The photopolymerizable compound may have at least one ring structure or condensed ring structure and at least one polymerizable functional group chemically bonded to the ring system or condensed ring system. The chemically bond is an ester bond or an amide bond, for example. For example, the polymerizable monomer is represented by the general formula P1-A1-(Z1-A2)n-P2 (where P1 and P2 are, independently, acrylate, methacrylate, acrylamide, methacrylamide, vinyl, vinyloxy, or an epoxy group; A1 and A2 represent, independently, 1,4-phenylene or naphthalene-2,6-diyl group; Z1 is a —COO— or —OCO— group or a single bond; and n is 0, 1, or 2). In this case, it is preferable that P1 and P2 are acrylate groups; Z1 is a single bond; and n is 0 or 1. Alternatively, it is preferable that P1 and P2 are methacrylate groups; Z1 is a single bond; and n is 0 or 1. Alternatively, it is preferable that P1 and P2 are acrylamide groups; Z1 is a single bond; and n is 0 or 1. Alternatively, P1 and P2 are methacrylamide groups; Z1 is a single bond; and n is 0 or 1.

Moreover, the liquid crystal display device 100 may be of the 4D-RTN (4 Domain-Reverse Twisted Nematic) mode. Hereinafter, a liquid crystal display device of the 4D-RTN mode will be described with reference to FIG. 5.

FIG. 5(a) shows pretilt directions PA1 and PA2 of liquid crystal molecules defined on the alignment film 128 of the active matrix substrate 120, and FIG. 5(b) shows pretilt directions PB1 and PB2 of liquid crystal molecules defined on the alignment film 148 of the counter substrate 140. FIG. 5(c) shows alignment directions of liquid crystal molecules in the centers of liquid crystal domains A to D under an applied voltage, and regions (domain lines) DL1 to DL4 appearing dark due to alignment disorder. Note that the domain lines DL1 to DL4 are not so-called disclination lines.

FIG. 5(a) to FIG. 5(c) schematically show alignment directions of liquid crystal molecules as seen from the viewer side, indicative that the end portions (essentially circular portions) of the cylindrical liquid crystal molecules are tilted toward the viewer side.

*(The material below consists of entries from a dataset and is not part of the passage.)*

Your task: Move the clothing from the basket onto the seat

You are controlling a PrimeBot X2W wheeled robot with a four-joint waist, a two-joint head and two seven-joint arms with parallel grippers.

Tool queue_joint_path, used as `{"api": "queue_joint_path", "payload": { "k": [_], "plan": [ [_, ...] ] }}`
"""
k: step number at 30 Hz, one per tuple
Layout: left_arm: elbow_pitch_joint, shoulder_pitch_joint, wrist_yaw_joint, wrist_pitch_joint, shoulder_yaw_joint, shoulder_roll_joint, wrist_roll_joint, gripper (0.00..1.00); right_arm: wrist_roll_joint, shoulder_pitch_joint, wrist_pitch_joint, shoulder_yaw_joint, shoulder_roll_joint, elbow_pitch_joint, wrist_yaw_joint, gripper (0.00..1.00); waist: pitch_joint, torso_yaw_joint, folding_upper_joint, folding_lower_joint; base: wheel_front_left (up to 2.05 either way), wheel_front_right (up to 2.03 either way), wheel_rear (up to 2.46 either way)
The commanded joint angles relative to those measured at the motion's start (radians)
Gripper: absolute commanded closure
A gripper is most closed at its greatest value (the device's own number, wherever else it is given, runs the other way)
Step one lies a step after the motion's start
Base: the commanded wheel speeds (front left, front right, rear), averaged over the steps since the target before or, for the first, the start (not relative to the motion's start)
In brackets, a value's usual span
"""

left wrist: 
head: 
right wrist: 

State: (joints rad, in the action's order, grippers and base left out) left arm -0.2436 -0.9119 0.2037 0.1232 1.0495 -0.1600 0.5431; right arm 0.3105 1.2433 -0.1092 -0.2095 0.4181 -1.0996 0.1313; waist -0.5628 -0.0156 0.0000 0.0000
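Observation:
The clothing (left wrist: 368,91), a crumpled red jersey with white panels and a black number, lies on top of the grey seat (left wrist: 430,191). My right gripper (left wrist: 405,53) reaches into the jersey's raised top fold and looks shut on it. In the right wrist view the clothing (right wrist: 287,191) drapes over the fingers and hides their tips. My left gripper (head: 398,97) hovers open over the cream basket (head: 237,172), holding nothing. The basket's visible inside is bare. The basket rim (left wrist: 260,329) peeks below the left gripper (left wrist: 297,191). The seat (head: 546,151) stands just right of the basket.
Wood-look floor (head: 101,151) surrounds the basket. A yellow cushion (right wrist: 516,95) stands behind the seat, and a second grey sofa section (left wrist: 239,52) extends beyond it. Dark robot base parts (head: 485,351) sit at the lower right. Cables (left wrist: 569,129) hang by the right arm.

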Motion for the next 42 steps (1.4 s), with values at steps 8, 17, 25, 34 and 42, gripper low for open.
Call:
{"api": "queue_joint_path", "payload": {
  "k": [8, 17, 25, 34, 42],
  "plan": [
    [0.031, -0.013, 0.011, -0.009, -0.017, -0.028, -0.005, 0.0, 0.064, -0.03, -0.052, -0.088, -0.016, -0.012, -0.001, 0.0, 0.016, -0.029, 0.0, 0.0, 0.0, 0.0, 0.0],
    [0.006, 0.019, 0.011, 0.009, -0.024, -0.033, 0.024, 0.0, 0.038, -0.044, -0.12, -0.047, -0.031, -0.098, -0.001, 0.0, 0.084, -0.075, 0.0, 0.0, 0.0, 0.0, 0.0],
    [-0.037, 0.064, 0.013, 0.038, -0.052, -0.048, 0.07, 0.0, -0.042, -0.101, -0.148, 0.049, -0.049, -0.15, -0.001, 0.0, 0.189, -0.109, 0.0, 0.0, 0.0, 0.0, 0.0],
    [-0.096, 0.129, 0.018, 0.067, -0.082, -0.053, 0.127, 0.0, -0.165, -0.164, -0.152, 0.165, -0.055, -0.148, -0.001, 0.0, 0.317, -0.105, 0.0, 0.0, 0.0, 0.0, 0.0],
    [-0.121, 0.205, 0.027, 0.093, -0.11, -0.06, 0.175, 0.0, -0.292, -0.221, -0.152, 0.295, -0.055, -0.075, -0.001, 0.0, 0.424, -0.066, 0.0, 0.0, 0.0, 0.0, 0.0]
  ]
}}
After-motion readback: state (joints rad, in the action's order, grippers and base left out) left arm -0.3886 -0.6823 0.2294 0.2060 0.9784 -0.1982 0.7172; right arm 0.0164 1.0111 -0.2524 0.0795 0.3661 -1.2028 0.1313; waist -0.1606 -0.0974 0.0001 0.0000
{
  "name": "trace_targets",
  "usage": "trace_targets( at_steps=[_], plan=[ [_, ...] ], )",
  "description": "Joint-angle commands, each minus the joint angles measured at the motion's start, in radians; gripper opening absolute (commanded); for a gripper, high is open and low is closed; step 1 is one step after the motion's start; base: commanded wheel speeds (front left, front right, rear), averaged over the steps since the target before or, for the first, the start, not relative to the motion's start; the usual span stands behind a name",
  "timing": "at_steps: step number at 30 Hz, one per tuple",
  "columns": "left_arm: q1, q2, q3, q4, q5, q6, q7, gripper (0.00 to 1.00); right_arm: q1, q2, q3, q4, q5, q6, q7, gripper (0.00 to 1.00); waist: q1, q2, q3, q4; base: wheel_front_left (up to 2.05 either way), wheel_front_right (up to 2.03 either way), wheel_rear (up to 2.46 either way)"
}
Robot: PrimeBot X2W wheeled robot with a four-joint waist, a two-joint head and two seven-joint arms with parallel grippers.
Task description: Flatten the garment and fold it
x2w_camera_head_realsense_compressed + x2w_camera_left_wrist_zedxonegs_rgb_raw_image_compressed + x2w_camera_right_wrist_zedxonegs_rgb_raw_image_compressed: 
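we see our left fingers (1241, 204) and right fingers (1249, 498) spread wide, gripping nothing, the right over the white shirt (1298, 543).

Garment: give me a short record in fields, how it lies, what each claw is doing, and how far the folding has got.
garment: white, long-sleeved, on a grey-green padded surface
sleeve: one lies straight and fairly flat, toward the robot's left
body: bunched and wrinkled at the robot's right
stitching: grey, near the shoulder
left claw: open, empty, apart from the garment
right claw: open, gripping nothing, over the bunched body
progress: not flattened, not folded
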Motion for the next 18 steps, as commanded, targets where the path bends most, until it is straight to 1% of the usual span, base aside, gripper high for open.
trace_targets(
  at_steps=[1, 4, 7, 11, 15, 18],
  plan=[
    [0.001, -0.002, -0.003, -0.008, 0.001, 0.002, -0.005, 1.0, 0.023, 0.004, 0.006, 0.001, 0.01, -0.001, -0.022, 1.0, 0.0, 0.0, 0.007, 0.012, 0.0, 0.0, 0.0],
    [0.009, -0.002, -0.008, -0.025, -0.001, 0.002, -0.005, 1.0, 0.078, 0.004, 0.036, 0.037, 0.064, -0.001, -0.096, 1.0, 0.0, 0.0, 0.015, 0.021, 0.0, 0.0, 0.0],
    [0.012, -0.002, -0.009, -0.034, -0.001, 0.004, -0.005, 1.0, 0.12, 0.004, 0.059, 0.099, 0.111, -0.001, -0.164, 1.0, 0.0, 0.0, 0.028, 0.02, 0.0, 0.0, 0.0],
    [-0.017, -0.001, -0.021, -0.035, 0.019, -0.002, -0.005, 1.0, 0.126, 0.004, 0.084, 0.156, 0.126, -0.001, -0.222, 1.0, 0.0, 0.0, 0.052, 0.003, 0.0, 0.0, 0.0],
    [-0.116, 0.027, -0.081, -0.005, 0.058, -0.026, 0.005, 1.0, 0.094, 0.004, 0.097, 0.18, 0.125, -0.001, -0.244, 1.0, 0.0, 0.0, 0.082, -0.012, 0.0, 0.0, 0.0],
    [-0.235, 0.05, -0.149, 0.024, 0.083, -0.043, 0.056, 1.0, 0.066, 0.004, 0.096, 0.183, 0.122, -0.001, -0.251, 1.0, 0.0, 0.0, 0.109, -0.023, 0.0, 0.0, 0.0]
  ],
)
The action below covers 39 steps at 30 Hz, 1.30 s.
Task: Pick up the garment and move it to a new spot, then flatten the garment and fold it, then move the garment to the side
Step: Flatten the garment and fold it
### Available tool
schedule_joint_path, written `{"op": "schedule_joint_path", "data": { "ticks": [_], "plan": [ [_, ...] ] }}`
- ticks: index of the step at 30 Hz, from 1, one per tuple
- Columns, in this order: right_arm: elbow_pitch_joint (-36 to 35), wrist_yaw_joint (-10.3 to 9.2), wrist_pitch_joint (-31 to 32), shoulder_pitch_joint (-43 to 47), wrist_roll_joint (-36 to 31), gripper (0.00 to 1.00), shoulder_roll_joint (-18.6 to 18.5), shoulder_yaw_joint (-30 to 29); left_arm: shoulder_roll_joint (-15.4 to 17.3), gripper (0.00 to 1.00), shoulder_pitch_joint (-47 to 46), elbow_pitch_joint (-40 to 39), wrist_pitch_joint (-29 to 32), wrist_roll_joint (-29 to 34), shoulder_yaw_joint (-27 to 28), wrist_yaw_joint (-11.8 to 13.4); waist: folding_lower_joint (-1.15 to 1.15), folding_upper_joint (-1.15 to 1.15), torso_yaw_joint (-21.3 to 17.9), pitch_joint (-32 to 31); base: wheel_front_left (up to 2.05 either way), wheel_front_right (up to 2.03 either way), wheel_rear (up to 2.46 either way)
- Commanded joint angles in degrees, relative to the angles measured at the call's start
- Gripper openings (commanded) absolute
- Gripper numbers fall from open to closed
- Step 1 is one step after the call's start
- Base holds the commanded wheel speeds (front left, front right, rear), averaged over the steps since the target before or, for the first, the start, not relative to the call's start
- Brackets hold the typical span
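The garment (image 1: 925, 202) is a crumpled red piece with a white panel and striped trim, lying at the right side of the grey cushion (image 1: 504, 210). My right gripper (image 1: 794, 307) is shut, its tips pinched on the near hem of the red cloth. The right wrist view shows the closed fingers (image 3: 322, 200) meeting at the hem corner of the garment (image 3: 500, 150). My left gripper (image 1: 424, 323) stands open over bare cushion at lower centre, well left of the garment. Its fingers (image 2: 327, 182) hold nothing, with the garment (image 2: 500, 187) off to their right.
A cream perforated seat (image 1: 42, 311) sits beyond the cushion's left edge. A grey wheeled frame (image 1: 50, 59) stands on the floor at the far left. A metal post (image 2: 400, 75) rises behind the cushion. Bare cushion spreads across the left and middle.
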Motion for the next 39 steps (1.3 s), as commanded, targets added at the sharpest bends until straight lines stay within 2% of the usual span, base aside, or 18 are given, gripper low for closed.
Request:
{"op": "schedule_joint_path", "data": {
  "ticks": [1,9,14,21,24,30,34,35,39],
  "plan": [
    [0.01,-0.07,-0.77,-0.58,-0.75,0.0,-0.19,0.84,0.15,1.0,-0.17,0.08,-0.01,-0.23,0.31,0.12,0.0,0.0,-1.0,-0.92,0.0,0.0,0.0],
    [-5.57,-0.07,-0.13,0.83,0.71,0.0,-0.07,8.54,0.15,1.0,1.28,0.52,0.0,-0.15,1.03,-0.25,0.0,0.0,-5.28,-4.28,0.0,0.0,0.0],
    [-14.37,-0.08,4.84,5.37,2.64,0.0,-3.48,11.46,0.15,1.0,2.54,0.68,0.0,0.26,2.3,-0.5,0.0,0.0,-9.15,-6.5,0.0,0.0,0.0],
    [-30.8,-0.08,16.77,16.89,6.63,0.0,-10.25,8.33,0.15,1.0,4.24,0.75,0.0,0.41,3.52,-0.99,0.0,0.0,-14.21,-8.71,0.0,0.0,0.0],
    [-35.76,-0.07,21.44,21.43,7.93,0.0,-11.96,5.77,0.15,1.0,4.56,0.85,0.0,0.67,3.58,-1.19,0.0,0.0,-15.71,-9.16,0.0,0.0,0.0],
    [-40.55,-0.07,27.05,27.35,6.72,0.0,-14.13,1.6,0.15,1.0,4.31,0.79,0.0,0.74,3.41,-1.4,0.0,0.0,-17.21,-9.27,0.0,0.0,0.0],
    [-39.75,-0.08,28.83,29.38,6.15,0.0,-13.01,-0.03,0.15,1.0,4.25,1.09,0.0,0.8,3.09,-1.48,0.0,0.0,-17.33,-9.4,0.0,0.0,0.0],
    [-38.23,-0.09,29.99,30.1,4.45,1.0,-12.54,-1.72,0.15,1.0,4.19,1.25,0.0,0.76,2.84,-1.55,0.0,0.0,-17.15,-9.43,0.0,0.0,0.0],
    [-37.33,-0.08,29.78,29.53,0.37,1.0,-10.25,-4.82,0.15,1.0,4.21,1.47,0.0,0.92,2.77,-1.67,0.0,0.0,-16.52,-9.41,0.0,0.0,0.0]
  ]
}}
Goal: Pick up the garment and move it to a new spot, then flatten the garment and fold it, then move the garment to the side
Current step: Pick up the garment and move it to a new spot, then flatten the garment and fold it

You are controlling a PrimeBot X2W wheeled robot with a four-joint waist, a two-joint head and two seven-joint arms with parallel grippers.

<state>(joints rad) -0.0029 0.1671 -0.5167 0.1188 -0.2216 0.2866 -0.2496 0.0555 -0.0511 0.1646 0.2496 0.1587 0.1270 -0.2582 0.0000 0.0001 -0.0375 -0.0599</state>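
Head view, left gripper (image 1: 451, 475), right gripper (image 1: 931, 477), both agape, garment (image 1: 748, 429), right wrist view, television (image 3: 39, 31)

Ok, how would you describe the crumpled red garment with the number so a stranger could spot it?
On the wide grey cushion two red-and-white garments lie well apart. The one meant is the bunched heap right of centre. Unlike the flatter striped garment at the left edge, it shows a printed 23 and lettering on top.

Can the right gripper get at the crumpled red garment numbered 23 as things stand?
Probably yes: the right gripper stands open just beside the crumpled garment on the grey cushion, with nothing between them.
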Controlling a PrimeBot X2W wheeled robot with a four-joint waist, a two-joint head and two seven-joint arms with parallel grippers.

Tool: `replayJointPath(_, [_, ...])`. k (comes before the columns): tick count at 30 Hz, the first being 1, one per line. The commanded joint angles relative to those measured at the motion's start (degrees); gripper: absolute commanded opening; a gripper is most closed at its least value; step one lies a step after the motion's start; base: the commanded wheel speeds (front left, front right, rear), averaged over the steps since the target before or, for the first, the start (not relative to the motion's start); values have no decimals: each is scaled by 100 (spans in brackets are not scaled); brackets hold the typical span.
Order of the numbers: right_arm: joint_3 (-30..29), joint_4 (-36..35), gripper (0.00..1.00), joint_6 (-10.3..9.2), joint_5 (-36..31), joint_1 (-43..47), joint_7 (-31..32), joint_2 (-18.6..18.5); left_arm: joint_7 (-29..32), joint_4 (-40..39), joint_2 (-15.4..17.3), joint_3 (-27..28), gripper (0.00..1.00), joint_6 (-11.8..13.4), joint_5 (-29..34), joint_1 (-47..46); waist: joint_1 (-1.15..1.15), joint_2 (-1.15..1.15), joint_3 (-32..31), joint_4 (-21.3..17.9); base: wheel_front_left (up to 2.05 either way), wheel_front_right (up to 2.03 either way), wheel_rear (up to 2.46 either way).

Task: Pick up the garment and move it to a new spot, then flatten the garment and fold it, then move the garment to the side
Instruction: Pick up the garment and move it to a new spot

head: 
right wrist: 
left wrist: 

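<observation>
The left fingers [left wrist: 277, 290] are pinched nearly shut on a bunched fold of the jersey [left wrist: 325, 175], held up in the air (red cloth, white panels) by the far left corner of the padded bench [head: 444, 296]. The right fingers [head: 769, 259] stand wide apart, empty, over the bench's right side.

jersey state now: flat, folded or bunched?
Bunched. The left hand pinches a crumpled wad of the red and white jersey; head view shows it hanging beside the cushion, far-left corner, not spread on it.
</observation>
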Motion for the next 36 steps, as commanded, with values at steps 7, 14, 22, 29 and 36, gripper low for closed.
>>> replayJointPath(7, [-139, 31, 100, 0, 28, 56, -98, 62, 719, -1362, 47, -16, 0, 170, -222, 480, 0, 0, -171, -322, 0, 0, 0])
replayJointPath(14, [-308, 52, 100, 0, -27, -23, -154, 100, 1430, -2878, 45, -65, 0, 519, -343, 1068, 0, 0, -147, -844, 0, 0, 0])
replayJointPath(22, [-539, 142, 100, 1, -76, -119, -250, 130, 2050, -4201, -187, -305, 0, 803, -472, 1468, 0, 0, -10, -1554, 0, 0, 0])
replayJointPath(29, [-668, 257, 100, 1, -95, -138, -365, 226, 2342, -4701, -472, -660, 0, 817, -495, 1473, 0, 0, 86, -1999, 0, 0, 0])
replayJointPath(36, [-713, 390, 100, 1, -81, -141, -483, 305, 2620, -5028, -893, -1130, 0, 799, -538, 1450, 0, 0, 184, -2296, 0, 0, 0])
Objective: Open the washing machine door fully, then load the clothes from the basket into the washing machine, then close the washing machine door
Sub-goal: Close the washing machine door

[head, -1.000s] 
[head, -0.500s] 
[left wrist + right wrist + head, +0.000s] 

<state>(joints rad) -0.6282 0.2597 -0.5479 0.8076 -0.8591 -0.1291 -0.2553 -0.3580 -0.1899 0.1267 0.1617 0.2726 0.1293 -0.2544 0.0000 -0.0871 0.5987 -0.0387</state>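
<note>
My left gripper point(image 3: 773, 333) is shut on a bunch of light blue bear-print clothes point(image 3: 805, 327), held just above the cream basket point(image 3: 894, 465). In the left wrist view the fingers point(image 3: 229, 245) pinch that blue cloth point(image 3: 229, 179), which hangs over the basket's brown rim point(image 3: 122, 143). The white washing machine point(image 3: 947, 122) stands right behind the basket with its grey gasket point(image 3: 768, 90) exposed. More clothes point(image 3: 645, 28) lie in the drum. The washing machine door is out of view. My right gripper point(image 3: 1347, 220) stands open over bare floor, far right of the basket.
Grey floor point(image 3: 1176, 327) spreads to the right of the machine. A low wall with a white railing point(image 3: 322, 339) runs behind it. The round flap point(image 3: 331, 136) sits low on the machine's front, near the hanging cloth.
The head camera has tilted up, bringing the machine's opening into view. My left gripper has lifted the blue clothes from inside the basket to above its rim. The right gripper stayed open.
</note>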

As shown in FIG. 5(a), the first alignment film 128 includes a first alignment region OR1 and a second alignment region OR2. The liquid crystal molecules regulated by the first alignment region OR1 are tilted in the −y direction from the normal direction of the principal face of the first alignment film 128, whereas the liquid crystal molecules regulated by the second alignment region OR2 of the first alignment film 128 are tilted in the +y direction from the normal direction of the principal face of the first alignment film 128. Moreover, the boundary between the first alignment region OR1 and the second alignment region OR2 extends in the column direction (y direction), and located in the substantial center along the row direction (x direction) of pixels. Thus, first and second alignment regions OR1 and OR2 of different pretilt azimuths are provided on the first alignment film 128.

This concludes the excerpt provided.